Sant'Agostino alla domanda Tu quis es? rispose Homo vivens mortaliter, un uomo destinato alla morte. Oggi noi cosa rispondiamo a questa domanda?
Fino a un anno fa eravamo nel regno in cui tutto era possibile. Poi è arrivata questa pandemia che ci ha dato un bel ridimensionamento, una bella sberla. La scienza e la tecnologia miravano all'allungamento della vita, alla tensione a non morire, alla delegittimazione del limite, che gli antichi consideravano un sacrilegio. Oggi per noi, invece, è vietato vietare. Oggi dobbiamo cercare chi è l'uomo. L'uomo ha infinite possibilità: può diventare Dio o decadere a bestia. Oggi si tenta di diventare Dio, di delegittimare il limite. Qui non si tratta di essere contro la scienza, ma perché uno sia completamente scienziato o tecnologo deve avere anche il pensiero lungo. Guai a smentire il valore della scienza o della tecnologia, ma perché un pensiero scientifico sia ricco, produttivo, pieno, non può fare a meno di quelle tre componenti di cui ho parlato prima: la riscoperta del pensiero interrogante, la riappacificazione con il tempo e il possesso di una visione complessiva delle cose. Se il pensiero scientifico e quello tecnologico vanno avanti muniti del pensiero socratico, sono più tranquillo. Penso, infatti, che si correranno meno rischi, si avranno più effetti benefici, magari decelerando un po', perché la grande velocità costituisce un problema dei nostri tempi. Un vero scienziato e un vero tecnologo sanno guardare contemporaneamente al notum e al novum, cercando di esplorare le possibilità inespresse dal notum e ripensandone la vocazione, sempre con lo sguardo rivolto al domani.
Quale messaggio si augura possa arrivare a coloro che leggeranno questo libro?

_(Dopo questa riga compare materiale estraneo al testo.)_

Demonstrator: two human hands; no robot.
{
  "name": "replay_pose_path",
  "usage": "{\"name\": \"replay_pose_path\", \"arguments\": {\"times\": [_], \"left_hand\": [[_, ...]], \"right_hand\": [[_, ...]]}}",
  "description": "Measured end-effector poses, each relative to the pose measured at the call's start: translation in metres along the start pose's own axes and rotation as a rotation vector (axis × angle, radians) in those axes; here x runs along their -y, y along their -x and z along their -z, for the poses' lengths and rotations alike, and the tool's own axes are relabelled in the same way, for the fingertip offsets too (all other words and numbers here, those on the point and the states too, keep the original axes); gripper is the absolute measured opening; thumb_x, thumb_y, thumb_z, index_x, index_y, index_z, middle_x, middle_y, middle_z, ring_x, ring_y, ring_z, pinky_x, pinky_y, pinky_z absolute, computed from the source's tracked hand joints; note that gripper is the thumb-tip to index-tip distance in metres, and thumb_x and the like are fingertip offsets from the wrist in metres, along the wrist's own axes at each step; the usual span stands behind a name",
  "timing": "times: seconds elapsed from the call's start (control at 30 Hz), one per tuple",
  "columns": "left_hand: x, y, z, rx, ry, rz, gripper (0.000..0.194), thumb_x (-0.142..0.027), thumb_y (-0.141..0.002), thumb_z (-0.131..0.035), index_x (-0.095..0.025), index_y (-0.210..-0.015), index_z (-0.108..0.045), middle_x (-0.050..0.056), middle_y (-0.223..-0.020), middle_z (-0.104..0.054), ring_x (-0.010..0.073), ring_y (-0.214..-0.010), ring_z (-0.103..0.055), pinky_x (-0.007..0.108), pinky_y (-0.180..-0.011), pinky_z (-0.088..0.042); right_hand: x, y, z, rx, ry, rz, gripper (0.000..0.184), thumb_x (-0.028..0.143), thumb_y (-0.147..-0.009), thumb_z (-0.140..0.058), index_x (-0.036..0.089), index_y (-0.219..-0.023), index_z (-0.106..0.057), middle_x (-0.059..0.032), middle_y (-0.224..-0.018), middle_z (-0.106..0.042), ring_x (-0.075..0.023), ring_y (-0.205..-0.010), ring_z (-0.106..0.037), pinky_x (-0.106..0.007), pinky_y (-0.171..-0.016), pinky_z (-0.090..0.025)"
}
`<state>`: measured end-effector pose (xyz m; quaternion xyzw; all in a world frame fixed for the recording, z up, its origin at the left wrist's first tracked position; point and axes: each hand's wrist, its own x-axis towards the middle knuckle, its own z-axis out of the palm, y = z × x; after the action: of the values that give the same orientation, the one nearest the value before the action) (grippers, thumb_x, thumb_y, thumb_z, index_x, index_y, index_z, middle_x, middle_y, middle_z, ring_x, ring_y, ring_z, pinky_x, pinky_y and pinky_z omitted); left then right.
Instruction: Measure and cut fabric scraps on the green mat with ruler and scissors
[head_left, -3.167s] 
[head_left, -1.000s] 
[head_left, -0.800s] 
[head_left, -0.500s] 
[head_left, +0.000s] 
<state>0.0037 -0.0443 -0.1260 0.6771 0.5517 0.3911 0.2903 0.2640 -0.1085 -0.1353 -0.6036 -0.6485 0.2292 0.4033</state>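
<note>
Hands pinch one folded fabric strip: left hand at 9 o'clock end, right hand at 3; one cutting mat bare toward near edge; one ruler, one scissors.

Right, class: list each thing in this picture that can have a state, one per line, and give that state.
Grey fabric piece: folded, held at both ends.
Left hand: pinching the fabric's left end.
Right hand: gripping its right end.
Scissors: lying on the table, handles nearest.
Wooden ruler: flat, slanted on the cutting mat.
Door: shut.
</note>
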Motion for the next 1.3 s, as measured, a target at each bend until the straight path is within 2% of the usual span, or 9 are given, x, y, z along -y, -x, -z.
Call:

Mi auguro che ognuno inizi a trasformarsi in un confessore con le persone che gli stanno accanto, per capire se qualcuno abbia trovato o meno il proprio demone. Questo è un libro che possono leggere tranquillamente i nostri giovani. L'ho scritto pensando a loro; credo che in queste pagine ci siano dosi di antidoto per i guai dei nostri giovani, la cui straordinaria bellezza è pari alla loro fragilità. Ed è proprio a loro che vorrei giungesse il messaggio più potente di questo libro: fate sentire la vostra voce, non siate clandestini; il vostro tempo non è domani, è ora. Seguite il vostro demone, ma vi sia di esempio quella pagina in cui Marco Aurelio ricorda e ringrazia per nome tutti coloro che lo hanno formato: nonno, padre, madre, bisnonno, precettore, tutti i maestri, i parenti, gli amici e i bravi servitori. Impegnatevi in politica. Fatelo con passione e orgoglio, non solo per affermare voi stessi, ma anche per una sorta di pietas verso di noi, che non ce l'abbiamo fatta a lasciarvi un mondo migliore. Siate consapevoli della vostra forza, perché il tempo vi è amico: avete il futuro nel sangue e il privilegio di dare del tu al tempo. Siate insoddisfatti, siate esigenti, siate rigorosi. Adesso tocca a voi, cari ragazzi: dipendiamo da voi, siete fondamentali!